• In a study published in recent days, American researchers demonstrate that it is indeed possible to "catch a cold".

  • According to their work, winter temperatures would weaken the immune defense system housed in our nose.

  • A track to better understand the mechanisms of respiratory infections and imagine future treatments to strengthen immunity.

"I caught a cold" (it's also true).

At the same time, it is cold, very cold, and like every year when the temperatures drop, everyone catches cold.

From the classic cold to the flu, bronchiolitis, nasopharyngitis and angina, without forgetting the Covid-19, the season of respiratory infections has begun and everywhere, people cough, sniffle, blow their nose and sneeze.

Except that until now, on the word of a doctor, we caught viruses and germs.

But "cold", no, such a thing did not exist.

Except that Science has just reviewed its copy.

According to a study published in the Journal of Allergy and Clinical Immunology

in recent days

, exposure to cold affects the antiviral immunity of the nose.

How ?

20 Minutes

explains everything to you.

The nose, immune barrier

If the notion of catching cold was hitherto demolished, it is because doctors and scientists explained the resurgence of respiratory infections in winter by a very specific seasonal habit.

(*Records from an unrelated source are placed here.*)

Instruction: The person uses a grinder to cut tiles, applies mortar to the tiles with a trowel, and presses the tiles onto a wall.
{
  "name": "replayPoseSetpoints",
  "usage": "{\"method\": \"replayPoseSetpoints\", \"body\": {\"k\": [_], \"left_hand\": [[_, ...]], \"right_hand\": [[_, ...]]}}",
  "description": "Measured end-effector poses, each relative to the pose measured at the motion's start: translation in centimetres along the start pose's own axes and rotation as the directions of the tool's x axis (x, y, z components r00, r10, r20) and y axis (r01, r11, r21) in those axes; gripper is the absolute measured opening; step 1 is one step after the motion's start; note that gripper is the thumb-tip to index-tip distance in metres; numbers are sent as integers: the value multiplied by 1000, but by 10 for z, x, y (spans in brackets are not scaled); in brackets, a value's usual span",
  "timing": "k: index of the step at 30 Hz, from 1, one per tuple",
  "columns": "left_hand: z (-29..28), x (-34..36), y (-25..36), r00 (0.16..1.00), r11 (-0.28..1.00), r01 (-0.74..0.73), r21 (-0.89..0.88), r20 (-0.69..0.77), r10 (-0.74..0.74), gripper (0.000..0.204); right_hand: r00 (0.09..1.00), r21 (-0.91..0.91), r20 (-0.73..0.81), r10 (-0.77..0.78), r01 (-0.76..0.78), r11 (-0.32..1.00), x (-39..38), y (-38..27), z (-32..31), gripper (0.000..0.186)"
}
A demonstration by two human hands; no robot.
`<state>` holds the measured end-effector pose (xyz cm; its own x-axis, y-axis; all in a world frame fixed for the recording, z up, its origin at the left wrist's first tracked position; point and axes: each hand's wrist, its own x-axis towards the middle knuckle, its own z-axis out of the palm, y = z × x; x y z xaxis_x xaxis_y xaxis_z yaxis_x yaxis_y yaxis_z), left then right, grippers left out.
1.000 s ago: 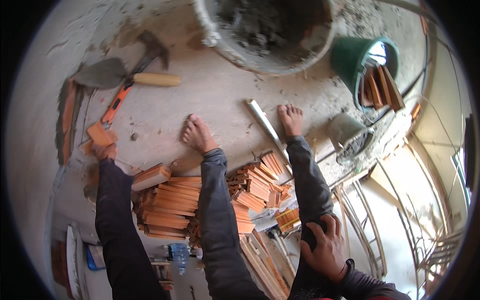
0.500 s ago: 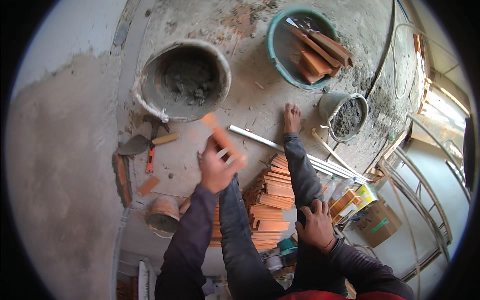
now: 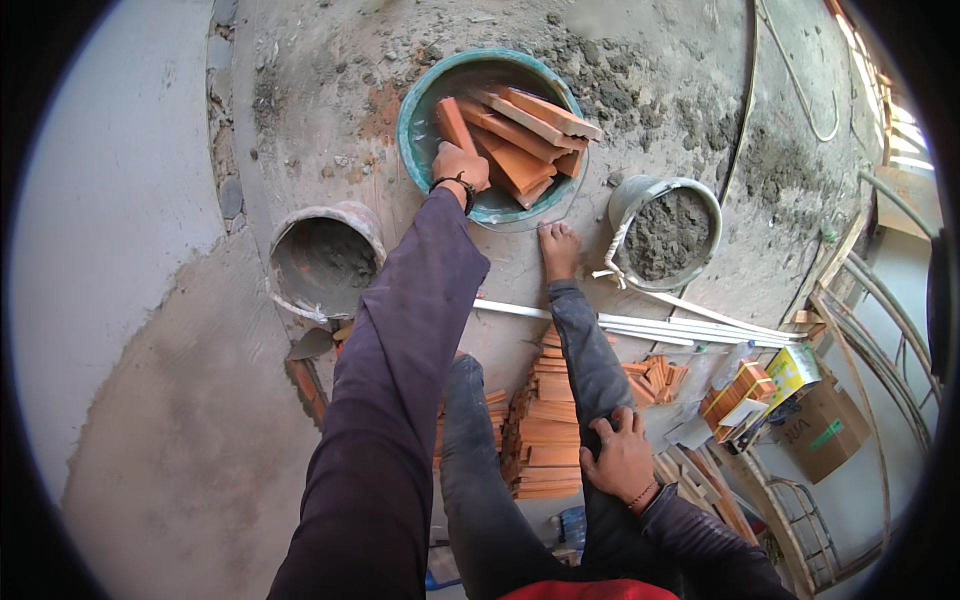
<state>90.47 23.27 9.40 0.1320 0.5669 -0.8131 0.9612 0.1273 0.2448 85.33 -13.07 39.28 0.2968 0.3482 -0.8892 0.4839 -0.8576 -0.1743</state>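
My left hand [image 3: 461, 168] reaches over the near left rim of a green tub [image 3: 412, 95], closed on the near end of an orange clay tile [image 3: 454, 124]. The tile stands slanted inside the tub, which seems to hold water. Beside it, several more clay tiles [image 3: 520, 138] lean in a loose stack, some poking past the right rim. My right hand [image 3: 622, 455] lies on my right leg near the knee, fingers spread and holding nothing.
A mortar bucket [image 3: 375, 232] stands left of my left forearm; another full of grey mortar [image 3: 714, 235] is at right. White pipes [image 3: 650, 325] cross the floor. Stacked clay tiles [image 3: 540, 440] lie between my legs. A trowel [image 3: 311, 345] sits by the left wall.
My left hand has moved from above the floor by the mortar bucket, where it held an orange tile, forward into the green tub. The view has shifted; my right hand stays on the leg.
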Motion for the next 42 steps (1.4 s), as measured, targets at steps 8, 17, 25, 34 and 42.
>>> {"method": "replayPoseSetpoints", "body": {"k": [8,17,25,34,42], "left_hand": [[18,44,-12,990,997,71,21,-123,-68,44],[14,72,-12,993,983,63,173,-106,-45,60],[11,80,-43,994,940,113,-320,42,-105,45],[3,99,-44,999,923,33,-383,44,-17,27],[-8,69,-23,961,676,218,-704,276,-22,15]], "right_hand": [[999,129,43,12,-18,991,14,21,-24,39],[999,185,49,-7,-3,983,21,36,-34,37],[997,173,77,-19,6,985,27,37,-56,38],[997,246,76,-5,-14,969,22,53,-58,40],[995,358,34,96,-102,928,23,29,-50,40]]}}
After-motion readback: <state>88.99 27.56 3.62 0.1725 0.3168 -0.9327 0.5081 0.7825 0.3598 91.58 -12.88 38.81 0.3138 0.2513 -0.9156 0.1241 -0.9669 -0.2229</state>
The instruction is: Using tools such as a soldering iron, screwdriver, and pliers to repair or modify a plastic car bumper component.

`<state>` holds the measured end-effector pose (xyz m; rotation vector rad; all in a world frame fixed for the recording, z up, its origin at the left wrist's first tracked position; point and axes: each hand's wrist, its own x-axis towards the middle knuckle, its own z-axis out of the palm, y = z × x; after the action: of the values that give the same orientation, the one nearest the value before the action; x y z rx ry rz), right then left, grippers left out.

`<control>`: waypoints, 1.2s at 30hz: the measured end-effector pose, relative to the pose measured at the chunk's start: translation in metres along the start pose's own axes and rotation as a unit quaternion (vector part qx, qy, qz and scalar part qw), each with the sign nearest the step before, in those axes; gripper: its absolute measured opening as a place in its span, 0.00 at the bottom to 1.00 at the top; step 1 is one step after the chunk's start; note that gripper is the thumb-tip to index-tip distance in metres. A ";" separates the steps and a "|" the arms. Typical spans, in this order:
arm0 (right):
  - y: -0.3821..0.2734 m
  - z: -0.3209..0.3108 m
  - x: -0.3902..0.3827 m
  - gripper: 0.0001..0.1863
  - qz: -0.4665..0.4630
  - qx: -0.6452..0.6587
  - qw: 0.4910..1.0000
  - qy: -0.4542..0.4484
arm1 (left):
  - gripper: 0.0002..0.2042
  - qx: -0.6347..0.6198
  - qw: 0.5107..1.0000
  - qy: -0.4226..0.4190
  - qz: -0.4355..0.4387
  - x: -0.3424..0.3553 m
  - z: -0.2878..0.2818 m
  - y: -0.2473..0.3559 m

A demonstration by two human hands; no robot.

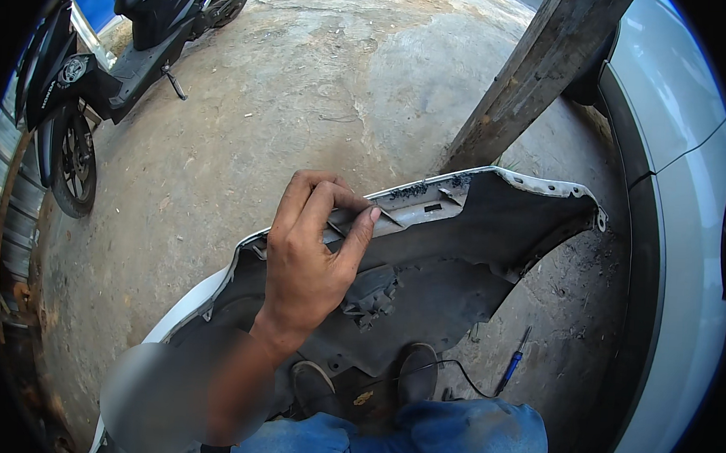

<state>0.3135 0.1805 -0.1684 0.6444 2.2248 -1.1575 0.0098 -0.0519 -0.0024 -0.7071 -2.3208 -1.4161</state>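
Observation:
My left hand (309,260) comes in from the lower left, its thumb and index finger pinched together at the upper rim of a car bumper (492,232). Whatever lies between the fingertips is too small to make out. The bumper's dark inner side faces up, and its pale rim has slots, ribs and a rough black patch to the right of my fingers. Below my hand, a dark bracket-like part (372,296) shows on the inner side. My right hand is out of view.
A soldering iron (512,369) with a blue handle and black cable lies on the concrete at right. A wooden post (531,80) stands beyond the bumper. A white car (694,241) is at the right, a black scooter (110,78) at upper left. My shoes (417,375) are near the bumper.

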 end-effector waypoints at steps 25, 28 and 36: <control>-0.331 -0.146 0.060 0.11 -0.577 -0.301 0.711 0.265 | 0.08 -0.021 0.999 0.001 -0.032 -0.001 -0.005 -0.003; -0.333 -0.144 0.064 0.10 -0.578 -0.298 0.713 0.263 | 0.08 -0.007 1.000 0.006 -0.016 -0.001 -0.004 -0.005; -0.338 -0.145 0.065 0.11 -0.538 -0.266 0.769 0.220 | 0.09 -0.021 0.999 0.019 -0.032 -0.001 -0.002 -0.005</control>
<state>0.0167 0.1386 0.0547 -0.8235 3.2442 -0.7100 0.0079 -0.0556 -0.0053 -0.6177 -2.3101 -1.4980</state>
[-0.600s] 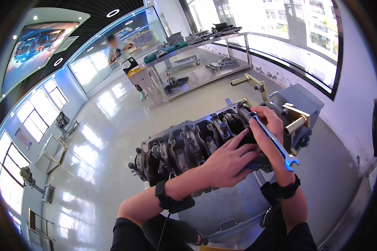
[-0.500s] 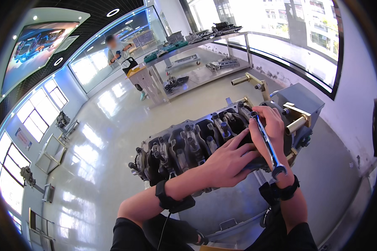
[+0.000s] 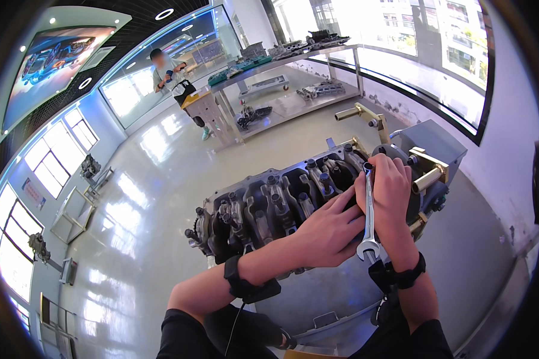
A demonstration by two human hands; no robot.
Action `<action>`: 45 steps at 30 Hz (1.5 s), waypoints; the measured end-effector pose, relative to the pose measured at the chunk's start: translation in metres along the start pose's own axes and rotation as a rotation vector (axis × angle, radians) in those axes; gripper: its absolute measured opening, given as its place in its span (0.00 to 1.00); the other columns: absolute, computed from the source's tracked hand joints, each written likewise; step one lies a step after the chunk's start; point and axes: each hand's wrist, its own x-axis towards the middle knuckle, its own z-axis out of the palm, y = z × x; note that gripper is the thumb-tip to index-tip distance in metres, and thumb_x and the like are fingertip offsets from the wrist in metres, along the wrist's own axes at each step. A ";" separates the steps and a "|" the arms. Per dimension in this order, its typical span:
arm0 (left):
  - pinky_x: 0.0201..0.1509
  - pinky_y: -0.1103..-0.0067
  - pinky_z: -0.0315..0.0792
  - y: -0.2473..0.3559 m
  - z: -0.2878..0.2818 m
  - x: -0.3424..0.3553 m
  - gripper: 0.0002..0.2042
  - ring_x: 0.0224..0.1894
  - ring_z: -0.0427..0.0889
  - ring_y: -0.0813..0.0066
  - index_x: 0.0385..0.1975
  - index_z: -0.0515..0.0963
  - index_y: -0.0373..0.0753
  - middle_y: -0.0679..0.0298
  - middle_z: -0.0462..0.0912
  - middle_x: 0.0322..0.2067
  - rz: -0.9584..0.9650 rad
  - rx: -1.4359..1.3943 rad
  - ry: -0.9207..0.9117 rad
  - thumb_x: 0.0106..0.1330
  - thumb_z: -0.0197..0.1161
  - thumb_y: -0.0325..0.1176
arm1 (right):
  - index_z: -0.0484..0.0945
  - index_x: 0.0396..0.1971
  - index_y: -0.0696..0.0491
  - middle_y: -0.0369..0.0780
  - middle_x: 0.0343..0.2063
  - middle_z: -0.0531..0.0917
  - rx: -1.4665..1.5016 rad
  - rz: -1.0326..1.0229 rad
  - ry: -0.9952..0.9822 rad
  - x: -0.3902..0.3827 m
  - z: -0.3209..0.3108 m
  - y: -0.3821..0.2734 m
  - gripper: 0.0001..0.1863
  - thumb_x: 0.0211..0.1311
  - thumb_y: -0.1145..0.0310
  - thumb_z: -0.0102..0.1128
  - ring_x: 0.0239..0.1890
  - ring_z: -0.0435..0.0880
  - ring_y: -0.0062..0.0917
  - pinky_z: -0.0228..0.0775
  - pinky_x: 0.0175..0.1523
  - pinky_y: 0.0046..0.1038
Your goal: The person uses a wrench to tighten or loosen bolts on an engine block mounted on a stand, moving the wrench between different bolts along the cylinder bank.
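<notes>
My right hand (image 3: 389, 194) is closed around the top of a silver combination wrench (image 3: 369, 215), at the right end of an upturned engine block (image 3: 263, 212) with crankshaft, caps and upright bolts exposed. The wrench hangs almost vertically in the picture, open jaw lowest, beside my right wrist. My left hand (image 3: 326, 233) lies on the near side of the block with fingers stretched toward the right hand, just left of the wrench; its fingertips are partly hidden.
The block hangs on a grey stand (image 3: 440, 140) with brass-coloured arms (image 3: 428, 178) and a tray (image 3: 329, 299) below. A steel shelf table (image 3: 299, 107) holds metal engine parts. Another person (image 3: 176, 84) stands beside it. More engines on stands (image 3: 90, 167) line the left wall.
The wrench's lower end has swung leftward, from slanting over my right forearm to nearly vertical. My right hand has turned slightly with it. My left hand has barely moved.
</notes>
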 end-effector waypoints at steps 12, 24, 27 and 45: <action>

“Generally, cold and flu season was thought to occur in the colder months because people live more indoors, where airborne viruses can spread more easily,” summarized Benjamin Bleier, co-author of study and surgeon at Harvard Medical School.

Now whether it is cape, rock, peak, peninsula or any mini, our nose shelters an army of small soldiers ready to regroup in a battalion and attack any virus that would come to tickle our nostrils.

Professor Mansoor Amiji, co-author of the study and professor at Northeastern University in Boston, discovered in previous work carried out in 2018 that cells in the nose release extracellular vesicles (EVs), a cloud of tiny particles attacking the bacteria upon inhalation.

"The best analogy is that of the hornet's nest," says the researcher.

Like hornets defending a nest from attack, VEs fly in swarms to attach to invaders and kill them.

An immune response weakened by the cold

As part of this new study, the researchers wanted to know if the nose secretes these EVs in the presence of a virus and if their effectiveness is affected by temperature?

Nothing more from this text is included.